Task to carry out: Whatever pictures appear, omit them, and repeat the data below exactly.

Raw data:
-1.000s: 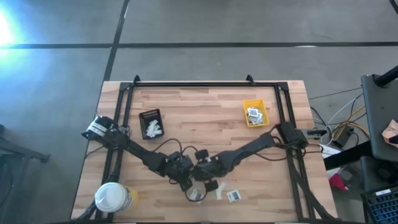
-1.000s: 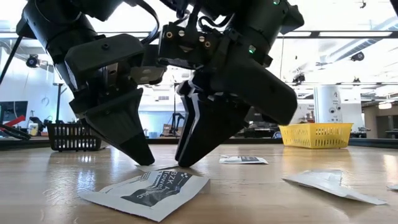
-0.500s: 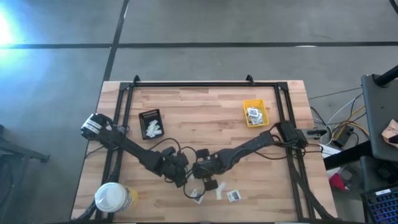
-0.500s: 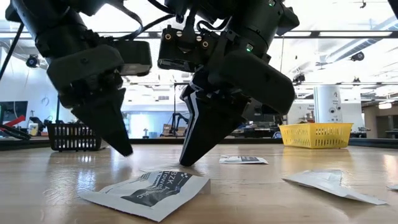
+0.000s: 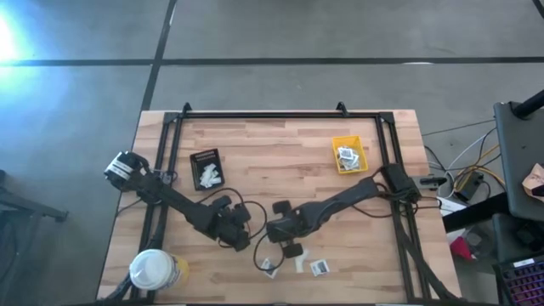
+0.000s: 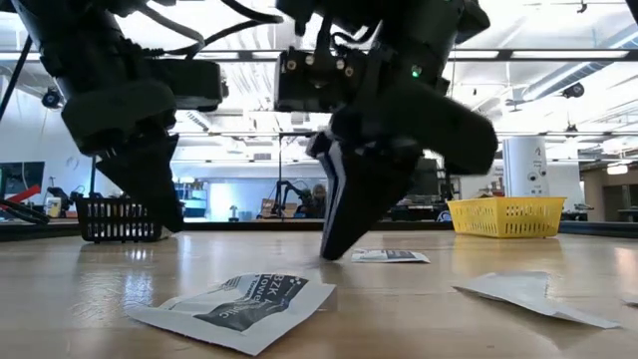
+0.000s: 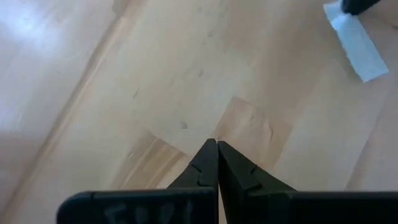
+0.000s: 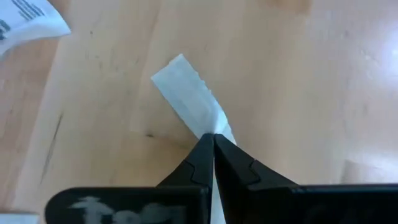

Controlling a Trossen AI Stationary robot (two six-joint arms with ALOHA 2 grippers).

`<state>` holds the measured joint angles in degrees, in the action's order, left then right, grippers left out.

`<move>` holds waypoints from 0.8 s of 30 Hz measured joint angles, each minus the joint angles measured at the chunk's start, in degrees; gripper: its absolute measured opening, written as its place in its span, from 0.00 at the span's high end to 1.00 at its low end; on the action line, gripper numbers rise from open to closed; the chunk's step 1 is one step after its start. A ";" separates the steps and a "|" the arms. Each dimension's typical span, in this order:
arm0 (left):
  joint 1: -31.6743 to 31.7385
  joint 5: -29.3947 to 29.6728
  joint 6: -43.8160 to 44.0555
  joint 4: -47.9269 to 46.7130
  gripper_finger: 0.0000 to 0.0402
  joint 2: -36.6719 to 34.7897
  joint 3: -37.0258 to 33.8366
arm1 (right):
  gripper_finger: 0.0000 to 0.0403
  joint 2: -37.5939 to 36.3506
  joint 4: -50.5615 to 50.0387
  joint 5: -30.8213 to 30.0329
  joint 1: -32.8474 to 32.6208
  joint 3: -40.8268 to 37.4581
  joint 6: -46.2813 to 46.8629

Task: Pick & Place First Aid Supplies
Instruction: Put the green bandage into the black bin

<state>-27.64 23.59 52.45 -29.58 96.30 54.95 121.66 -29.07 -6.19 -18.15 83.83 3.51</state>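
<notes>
My right gripper [image 8: 214,135] stands low over the table near its front middle [image 5: 276,240], shut on a narrow pale strip [image 8: 186,93]. That strip also shows in the left wrist view [image 7: 357,40]. A white printed packet [image 6: 234,299] lies flat in front of the gripper, and two more packets [image 5: 299,262] [image 5: 319,268] lie flat to its right. My left gripper [image 7: 216,144] is shut on nothing. It hangs above bare wood, to the left of the right gripper [image 6: 167,221]. My right gripper pinches the pale strip by one end [image 8: 211,127] between its two fingertips. The fingers come steeply from above. The strip reaches away from them over the wood. Whether its free end [image 8: 177,65] rests on the table, I cannot tell.
A small yellow bin [image 5: 349,155] with packets stands at the back right. At the back left is a black tray [image 5: 205,168] holding white packets. A white-lidded yellow tub [image 5: 153,272] stands at the front left corner. Black rails [image 5: 280,115] frame the table.
My left gripper has risen and drawn back toward the table's left edge, away from the packets. My right gripper has shut on the strip, staying close to the table near the printed packet, which has not moved.
</notes>
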 joint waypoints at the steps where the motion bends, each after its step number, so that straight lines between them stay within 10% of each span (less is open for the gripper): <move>1: -0.06 0.62 -0.01 -0.04 1.00 -0.05 0.01 | 0.98 -0.63 -0.49 -0.17 0.00 0.00 -0.01; 24: -0.17 2.14 0.02 0.50 1.00 -0.18 0.08 | 0.98 -18.59 -11.80 -19.48 8.18 -10.46 5.31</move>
<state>-27.81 25.73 52.47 -29.08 96.12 55.02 103.07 -40.88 -25.67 -9.97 73.37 8.82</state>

Solution to this task:
-1.000s: 
-1.000s: 
-0.500s: 
-0.500s: 
+0.000s: 
+0.000s: 
+0.000s: 
+0.000s: 

Controlling a Trossen AI Stationary robot (two six-joint arms with ALOHA 2 grippers).

`<state>` holds the measured joint angles in degrees, in the action's order, left then right, grippers left out.

`<move>` holds waypoints from 0.8 s of 30 Hz measured joint angles, each minus the joint angles measured at the chunk's start, in degrees; gripper: its absolute measured opening, written as its place in its span, from 0.00 at the span's high end to 1.00 at its low end; on the action line, gripper numbers rise from open to closed; the chunk's step 1 is one step after its start. A ";" separates the steps and a "|" the arms. Each dimension's typical span, in this order:
arm0 (left):
  joint 1: -31.6743 to 31.7385
  joint 5: -29.3947 to 29.6728
  joint 6: -43.8160 to 44.0555
  joint 4: -47.9269 to 46.7130
  gripper_finger: 0.0000 to 0.0402
  joint 2: -36.6719 to 34.7897
  joint 3: -37.0258 to 33.8366
arm1 (right):
  gripper_finger: 0.0000 to 0.0403
  joint 2: -37.5939 to 36.3506
  joint 4: -50.5615 to 50.0387
  joint 5: -30.8213 to 30.0329
  joint 1: -32.8474 to 32.6208
  joint 3: -40.8268 to 37.4581
  joint 6: -46.2813 to 46.8629

Task: Pick & Place First Aid Supplies
Instruction: Put the green bandage into the black bin

<state>-27.64 23.59 52.45 -29.58 96.30 54.95 121.66 -29.07 -6.19 -18.15 83.83 3.51</state>
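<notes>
My right gripper [image 8: 214,135] stands low over the table near its front middle [image 5: 276,240], shut on a narrow pale strip [image 8: 186,93]. That strip also shows in the left wrist view [image 7: 357,40]. A white printed packet [image 6: 234,299] lies flat in front of the gripper, and two more packets [image 5: 299,262] [image 5: 319,268] lie flat to its right. My left gripper [image 7: 216,144] is shut on nothing. It hangs above bare wood, to the left of the right gripper [image 6: 167,221]. My right gripper pinches the pale strip by one end [image 8: 211,127] between its two fingertips. The fingers come steeply from above. The strip reaches away from them over the wood. Whether its free end [image 8: 177,65] rests on the table, I cannot tell.
A small yellow bin [image 5: 349,155] with packets stands at the back right. At the back left is a black tray [image 5: 205,168] holding white packets. A white-lidded yellow tub [image 5: 153,272] stands at the front left corner. Black rails [image 5: 280,115] frame the table.
My left gripper has risen and drawn back toward the table's left edge, away from the packets. My right gripper has shut on the strip, staying close to the table near the printed packet, which has not moved.
</notes>
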 joint waypoints at the steps where the motion bends, each after its step number, so that straight lines between them stay within 10% of each span (less is open for the gripper): <move>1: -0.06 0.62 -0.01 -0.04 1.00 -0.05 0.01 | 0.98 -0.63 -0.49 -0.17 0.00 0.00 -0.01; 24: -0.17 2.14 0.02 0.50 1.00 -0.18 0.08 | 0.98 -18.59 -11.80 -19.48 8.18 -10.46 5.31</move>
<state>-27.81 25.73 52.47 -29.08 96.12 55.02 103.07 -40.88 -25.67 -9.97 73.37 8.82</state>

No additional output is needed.